#### EXERCISE DIRECTIONS
Print exactly the lines below between the line holding "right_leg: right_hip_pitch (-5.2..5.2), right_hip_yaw" and the line holding "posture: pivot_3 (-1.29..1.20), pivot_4", inclusive, and nothing more.

#### DATASET EXTRACT
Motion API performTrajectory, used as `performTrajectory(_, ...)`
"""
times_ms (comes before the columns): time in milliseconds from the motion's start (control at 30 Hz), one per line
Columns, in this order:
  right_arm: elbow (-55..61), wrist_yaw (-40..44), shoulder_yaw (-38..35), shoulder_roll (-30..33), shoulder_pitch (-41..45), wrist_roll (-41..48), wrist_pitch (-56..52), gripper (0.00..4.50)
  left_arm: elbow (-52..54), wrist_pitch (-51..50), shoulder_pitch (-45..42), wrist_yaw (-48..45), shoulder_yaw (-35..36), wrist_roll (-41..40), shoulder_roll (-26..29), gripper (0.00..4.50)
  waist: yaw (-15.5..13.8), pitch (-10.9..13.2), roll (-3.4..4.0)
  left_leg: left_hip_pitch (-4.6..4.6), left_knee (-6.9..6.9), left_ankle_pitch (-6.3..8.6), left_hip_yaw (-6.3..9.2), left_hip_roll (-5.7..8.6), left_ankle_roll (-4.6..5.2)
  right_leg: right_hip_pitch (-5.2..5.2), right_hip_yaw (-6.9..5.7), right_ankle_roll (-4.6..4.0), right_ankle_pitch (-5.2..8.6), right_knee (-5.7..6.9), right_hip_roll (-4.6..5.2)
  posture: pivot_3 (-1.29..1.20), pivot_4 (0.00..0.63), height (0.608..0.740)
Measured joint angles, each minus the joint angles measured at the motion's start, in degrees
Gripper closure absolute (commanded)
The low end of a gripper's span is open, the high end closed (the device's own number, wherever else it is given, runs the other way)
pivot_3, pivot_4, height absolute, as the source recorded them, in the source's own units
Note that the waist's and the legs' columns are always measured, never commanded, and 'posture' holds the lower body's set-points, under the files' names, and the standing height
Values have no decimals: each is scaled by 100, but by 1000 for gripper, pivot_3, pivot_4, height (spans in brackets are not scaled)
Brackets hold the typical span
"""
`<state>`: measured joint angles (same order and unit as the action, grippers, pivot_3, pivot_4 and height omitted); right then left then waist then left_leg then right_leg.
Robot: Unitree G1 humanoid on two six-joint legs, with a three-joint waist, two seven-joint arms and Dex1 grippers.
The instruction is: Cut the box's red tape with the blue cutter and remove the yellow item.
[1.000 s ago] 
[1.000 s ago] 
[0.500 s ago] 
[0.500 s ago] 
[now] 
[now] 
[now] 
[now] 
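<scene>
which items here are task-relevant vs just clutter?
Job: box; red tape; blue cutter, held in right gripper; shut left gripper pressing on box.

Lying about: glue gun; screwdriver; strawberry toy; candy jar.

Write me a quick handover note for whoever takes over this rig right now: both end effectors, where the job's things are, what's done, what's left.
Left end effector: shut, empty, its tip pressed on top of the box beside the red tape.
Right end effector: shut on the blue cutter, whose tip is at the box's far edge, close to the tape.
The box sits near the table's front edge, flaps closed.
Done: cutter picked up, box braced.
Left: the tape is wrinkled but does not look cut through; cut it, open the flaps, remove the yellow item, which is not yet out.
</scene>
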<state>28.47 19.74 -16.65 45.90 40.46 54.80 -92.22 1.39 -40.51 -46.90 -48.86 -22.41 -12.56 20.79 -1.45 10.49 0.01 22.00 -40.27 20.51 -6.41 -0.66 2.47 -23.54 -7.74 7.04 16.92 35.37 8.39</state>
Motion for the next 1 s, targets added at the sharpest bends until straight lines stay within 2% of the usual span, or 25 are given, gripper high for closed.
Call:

#### ANSWER FOR THE TASK
  right_leg: right_hip_pitch (-5.2..5.2), right_hip_yaw (-6.9..5.7), right_ankle_roll (-4.6..4.0), right_ankle_pitch (-5.2..8.6), right_knee (-5.7..6.9), right_hip_roll (-4.6..5.2)
  posture: pivot_3 (-1.29..1.20), pivot_4 (0.00..0.63), height (0.608..0.740)

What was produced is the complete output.